» WHAT IS BEING ASKED: Below are some records. Return exactly the lines from the one containing "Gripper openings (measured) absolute" through the one containing "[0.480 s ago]", both included, and only those.

» Records from a data collection:
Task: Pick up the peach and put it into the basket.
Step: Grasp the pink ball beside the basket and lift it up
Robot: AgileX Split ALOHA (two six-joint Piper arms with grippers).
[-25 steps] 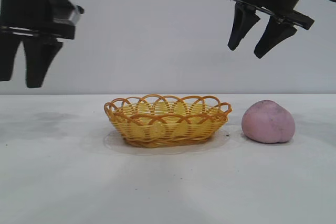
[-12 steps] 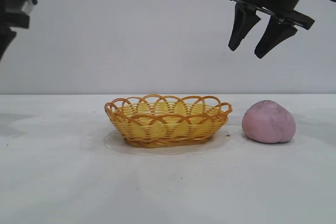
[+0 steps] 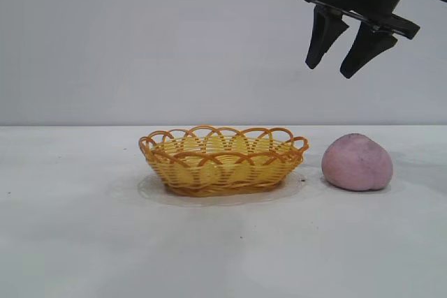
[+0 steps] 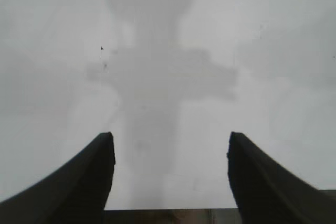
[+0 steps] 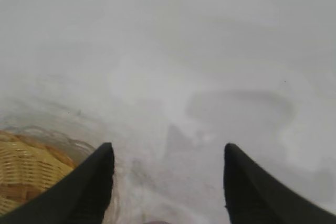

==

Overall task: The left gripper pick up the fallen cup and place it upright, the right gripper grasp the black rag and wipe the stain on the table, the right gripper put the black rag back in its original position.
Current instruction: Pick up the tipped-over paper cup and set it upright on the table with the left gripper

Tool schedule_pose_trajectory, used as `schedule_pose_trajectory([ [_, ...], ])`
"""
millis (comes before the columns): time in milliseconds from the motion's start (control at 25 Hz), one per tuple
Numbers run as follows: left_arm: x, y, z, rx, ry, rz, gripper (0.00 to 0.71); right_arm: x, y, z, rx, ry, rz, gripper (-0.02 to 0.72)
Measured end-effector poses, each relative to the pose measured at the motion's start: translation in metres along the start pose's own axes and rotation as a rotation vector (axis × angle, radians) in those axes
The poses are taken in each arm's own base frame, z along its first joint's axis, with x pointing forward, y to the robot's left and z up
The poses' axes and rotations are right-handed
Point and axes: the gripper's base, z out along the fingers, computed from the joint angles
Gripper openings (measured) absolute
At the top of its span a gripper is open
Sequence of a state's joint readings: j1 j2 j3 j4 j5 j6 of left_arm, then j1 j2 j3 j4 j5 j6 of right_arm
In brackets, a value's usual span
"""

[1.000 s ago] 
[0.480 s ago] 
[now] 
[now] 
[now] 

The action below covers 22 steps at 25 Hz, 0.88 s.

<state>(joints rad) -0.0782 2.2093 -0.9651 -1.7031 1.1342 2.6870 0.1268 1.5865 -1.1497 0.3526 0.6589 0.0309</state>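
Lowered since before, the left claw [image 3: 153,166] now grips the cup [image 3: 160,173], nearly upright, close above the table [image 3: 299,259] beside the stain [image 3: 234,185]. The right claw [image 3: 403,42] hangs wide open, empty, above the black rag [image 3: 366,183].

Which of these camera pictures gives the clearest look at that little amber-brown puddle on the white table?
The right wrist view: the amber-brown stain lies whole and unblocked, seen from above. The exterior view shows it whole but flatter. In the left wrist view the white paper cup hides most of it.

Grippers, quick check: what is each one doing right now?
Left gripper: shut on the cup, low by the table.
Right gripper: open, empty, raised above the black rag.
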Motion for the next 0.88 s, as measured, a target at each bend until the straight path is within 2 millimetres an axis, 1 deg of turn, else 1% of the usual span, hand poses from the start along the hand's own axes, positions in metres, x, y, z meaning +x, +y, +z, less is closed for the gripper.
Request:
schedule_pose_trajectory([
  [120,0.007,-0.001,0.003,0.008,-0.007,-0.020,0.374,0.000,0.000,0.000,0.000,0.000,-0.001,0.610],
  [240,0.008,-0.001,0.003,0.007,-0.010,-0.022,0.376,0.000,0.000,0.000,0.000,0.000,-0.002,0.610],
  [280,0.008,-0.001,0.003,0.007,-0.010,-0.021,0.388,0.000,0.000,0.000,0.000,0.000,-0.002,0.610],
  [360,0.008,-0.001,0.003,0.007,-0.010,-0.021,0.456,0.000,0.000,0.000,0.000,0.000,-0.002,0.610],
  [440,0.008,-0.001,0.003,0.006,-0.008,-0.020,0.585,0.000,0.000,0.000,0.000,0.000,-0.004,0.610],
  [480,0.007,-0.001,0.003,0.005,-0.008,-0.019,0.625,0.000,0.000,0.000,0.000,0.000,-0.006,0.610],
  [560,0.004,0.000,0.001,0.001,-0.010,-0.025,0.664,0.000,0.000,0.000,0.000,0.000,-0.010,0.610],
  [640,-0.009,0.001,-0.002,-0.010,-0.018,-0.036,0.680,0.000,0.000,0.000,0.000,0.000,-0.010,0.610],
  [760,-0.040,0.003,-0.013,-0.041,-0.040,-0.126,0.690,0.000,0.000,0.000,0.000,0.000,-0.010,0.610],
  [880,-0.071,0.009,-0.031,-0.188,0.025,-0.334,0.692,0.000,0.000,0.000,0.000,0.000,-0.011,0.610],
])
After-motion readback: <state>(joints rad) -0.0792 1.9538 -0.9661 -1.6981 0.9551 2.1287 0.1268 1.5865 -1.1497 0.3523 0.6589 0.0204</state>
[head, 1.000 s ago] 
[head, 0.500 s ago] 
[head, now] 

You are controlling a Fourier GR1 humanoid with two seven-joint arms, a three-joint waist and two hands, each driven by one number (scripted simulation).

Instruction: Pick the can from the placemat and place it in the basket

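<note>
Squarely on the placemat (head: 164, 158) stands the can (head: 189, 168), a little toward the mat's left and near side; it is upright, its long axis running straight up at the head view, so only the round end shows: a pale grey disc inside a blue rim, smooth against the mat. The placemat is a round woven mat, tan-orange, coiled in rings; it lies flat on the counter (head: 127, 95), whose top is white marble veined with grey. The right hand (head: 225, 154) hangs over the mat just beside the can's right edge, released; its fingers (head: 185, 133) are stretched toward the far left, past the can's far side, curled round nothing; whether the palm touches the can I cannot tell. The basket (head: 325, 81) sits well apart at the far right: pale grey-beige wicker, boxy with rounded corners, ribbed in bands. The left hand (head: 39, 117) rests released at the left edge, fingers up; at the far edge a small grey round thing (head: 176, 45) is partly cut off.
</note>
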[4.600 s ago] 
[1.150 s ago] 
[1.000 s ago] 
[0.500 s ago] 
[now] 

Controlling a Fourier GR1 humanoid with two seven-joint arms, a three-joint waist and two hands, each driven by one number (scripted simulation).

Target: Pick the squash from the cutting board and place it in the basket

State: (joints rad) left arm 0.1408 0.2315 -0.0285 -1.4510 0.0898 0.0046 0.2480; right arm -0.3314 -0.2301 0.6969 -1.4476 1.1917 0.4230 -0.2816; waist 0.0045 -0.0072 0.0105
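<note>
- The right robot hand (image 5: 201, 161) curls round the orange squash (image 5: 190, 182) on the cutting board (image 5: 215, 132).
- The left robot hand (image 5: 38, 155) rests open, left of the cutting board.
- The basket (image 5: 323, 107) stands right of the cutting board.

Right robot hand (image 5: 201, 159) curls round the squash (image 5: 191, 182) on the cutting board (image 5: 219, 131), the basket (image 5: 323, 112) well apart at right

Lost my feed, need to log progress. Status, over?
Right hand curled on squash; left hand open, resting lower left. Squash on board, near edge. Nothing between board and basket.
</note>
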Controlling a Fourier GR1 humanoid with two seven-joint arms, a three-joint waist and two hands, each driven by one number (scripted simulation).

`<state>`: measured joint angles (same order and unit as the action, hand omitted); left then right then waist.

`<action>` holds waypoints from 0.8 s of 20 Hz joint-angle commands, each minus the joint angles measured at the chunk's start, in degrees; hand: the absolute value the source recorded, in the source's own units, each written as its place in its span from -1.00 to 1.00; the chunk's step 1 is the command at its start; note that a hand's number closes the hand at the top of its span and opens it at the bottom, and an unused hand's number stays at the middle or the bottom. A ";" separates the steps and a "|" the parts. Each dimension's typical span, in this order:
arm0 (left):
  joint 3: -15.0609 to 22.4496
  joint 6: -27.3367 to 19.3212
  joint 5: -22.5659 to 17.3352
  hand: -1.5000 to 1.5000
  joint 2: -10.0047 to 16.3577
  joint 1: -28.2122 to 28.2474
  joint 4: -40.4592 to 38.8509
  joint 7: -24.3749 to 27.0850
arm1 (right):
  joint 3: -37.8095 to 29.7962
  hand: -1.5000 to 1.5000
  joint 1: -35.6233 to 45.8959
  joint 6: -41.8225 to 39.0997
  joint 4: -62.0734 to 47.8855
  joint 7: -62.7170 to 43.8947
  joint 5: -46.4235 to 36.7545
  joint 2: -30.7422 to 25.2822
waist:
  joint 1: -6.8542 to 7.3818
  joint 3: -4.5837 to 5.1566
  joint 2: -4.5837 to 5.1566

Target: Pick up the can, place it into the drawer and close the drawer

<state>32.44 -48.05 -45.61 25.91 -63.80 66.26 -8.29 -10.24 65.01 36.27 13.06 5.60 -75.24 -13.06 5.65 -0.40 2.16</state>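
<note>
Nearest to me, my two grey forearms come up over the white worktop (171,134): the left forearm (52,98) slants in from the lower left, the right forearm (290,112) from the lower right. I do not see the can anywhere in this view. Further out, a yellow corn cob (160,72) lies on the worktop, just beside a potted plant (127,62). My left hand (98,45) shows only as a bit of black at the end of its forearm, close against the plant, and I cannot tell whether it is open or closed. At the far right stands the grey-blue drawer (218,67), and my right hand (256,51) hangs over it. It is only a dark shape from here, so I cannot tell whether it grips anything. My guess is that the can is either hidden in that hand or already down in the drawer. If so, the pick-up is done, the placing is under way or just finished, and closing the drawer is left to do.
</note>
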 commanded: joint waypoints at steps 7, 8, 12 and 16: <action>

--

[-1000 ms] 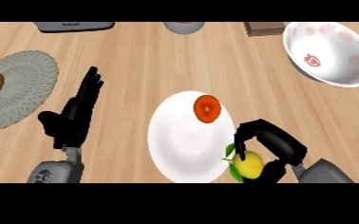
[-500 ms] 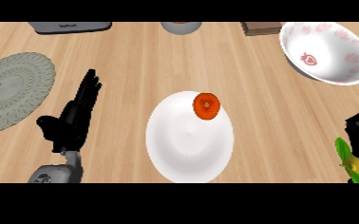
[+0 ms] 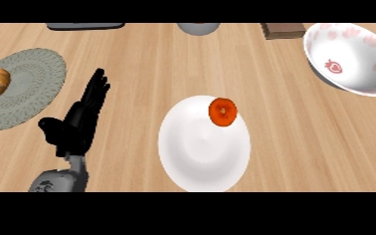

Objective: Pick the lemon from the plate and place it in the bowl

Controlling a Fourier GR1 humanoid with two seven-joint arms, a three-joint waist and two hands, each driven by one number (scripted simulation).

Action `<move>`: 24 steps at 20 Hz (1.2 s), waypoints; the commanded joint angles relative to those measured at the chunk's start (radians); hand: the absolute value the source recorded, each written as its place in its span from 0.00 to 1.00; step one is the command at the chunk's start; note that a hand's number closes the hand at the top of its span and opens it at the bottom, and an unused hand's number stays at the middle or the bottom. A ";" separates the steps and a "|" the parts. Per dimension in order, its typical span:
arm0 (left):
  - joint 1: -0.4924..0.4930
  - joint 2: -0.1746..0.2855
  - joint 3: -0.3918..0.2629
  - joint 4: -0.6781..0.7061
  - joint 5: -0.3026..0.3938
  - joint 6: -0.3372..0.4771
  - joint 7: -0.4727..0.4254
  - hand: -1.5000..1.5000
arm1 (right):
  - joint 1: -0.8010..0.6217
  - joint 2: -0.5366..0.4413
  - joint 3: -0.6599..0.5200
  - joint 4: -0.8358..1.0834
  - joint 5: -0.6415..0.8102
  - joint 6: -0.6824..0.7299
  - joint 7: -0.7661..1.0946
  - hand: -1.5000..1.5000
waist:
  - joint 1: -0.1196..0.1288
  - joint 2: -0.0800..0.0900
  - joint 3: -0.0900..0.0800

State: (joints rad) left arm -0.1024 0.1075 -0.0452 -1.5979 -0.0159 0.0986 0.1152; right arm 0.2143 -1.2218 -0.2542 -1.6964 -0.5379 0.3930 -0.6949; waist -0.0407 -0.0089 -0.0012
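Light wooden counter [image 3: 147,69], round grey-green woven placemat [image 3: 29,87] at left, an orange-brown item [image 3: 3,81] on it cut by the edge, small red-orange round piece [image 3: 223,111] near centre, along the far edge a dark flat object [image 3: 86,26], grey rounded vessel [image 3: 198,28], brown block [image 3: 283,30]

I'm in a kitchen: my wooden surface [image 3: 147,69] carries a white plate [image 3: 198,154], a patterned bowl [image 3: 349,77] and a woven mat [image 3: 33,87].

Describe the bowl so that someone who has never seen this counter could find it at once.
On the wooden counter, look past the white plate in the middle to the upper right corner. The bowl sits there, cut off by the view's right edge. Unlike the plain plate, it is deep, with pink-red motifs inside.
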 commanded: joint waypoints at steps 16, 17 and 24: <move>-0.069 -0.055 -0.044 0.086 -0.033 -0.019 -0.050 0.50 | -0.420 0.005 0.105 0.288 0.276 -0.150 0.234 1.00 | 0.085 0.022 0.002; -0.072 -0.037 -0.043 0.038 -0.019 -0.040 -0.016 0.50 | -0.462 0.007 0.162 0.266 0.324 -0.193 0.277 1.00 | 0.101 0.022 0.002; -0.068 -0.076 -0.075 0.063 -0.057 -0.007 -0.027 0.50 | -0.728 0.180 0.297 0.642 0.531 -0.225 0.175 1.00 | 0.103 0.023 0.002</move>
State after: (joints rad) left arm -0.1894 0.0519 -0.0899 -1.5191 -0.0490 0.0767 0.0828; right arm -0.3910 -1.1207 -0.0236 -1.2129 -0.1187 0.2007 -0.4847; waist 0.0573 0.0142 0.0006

» WORKED SOLUTION:
Gripper openings (measured) absolute
At the top of its span a gripper is open
Sequence of a state's joint readings: j1 j2 j3 j4 j5 j6 of left_arm, then j1 j2 j3 j4 j5 j6 of right_arm
In brackets, a value's usual span
"""

[1.000 s ago] 
[0.480 s ago] 

The required output is complete.